Prompt: Whenever a line of the data below holds the string "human", copy that line.

Records to process:
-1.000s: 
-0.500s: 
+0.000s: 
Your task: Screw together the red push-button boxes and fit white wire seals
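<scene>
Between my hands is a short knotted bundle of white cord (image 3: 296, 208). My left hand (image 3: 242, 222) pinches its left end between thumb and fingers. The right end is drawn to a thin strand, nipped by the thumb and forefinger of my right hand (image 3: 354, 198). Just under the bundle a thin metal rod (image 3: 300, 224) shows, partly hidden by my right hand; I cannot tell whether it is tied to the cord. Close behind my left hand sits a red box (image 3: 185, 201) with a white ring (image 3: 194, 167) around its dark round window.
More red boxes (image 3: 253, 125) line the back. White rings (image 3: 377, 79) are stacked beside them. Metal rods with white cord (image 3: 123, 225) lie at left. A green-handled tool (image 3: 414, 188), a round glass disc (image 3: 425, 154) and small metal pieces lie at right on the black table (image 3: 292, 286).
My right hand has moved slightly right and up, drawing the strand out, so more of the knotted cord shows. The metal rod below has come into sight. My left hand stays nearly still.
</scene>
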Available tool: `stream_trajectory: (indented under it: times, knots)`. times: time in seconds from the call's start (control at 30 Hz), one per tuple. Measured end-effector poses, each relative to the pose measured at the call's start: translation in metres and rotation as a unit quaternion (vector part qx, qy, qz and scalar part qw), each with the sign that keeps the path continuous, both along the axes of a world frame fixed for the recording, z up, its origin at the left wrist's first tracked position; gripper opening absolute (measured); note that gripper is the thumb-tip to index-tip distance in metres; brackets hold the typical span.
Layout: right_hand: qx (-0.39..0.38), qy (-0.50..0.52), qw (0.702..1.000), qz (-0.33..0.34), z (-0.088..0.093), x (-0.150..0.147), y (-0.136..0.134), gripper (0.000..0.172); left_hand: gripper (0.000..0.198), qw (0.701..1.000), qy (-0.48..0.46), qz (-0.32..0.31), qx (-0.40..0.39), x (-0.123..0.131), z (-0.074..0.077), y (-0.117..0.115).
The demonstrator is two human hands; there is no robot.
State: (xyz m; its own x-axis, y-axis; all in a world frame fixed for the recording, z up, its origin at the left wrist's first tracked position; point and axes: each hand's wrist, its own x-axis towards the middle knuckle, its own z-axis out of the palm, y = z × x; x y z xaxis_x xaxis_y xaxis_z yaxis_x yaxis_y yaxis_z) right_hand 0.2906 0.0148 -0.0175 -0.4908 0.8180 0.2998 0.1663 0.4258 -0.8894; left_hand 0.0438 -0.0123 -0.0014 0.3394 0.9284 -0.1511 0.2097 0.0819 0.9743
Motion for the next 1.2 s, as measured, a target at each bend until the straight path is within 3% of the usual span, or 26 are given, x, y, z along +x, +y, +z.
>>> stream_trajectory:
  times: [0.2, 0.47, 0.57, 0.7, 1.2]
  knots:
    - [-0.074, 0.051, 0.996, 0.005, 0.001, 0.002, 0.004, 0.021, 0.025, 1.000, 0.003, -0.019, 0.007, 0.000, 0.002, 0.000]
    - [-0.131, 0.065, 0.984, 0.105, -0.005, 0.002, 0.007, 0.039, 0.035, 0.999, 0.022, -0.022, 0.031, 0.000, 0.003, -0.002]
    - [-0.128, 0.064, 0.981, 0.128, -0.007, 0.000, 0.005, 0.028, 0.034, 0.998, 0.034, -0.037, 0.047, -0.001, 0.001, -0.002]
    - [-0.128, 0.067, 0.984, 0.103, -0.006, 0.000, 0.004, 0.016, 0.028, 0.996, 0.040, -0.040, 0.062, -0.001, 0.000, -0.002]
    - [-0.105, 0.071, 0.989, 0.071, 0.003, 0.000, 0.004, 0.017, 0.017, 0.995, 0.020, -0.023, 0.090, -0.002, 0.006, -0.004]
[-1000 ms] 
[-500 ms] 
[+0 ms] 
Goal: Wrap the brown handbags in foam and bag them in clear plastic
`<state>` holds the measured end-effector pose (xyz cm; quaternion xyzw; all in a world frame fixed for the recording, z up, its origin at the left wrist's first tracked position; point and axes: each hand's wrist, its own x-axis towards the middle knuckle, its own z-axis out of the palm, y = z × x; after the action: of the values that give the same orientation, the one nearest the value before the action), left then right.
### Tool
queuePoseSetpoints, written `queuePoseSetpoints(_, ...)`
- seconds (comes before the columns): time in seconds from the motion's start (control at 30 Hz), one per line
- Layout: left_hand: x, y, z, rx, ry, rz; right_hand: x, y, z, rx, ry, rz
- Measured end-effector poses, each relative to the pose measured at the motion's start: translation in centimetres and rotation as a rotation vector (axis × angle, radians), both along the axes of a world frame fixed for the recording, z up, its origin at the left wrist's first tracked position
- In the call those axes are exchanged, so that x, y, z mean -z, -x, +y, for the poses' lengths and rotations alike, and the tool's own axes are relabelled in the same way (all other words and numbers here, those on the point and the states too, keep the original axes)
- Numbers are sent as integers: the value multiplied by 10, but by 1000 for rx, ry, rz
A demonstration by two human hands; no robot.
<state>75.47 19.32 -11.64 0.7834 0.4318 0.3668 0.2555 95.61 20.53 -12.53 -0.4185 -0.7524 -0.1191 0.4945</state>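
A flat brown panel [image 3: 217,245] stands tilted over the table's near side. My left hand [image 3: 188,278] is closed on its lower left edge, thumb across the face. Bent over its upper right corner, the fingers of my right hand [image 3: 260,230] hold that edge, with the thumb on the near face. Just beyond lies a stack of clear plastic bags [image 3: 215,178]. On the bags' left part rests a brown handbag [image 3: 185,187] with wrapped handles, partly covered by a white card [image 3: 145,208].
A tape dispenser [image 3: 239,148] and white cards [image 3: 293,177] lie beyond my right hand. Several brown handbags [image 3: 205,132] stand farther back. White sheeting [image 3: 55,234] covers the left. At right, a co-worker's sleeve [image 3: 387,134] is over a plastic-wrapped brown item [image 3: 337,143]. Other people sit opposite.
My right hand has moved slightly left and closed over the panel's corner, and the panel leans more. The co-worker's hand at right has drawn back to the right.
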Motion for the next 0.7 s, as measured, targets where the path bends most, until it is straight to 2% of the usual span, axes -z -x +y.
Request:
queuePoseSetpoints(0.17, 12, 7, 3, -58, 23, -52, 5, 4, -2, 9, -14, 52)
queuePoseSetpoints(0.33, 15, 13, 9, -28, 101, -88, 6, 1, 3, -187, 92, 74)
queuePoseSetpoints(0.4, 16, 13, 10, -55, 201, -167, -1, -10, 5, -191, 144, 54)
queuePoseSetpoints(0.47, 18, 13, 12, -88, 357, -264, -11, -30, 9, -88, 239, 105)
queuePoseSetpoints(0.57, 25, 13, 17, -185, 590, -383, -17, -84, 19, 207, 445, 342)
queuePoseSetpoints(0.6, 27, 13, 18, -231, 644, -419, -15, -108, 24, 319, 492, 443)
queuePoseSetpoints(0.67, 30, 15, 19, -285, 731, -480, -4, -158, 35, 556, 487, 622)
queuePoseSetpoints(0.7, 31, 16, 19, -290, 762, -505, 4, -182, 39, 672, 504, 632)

Result:
The demonstrator is two human hands; there is no robot.
A demonstration by two human hands; no robot.

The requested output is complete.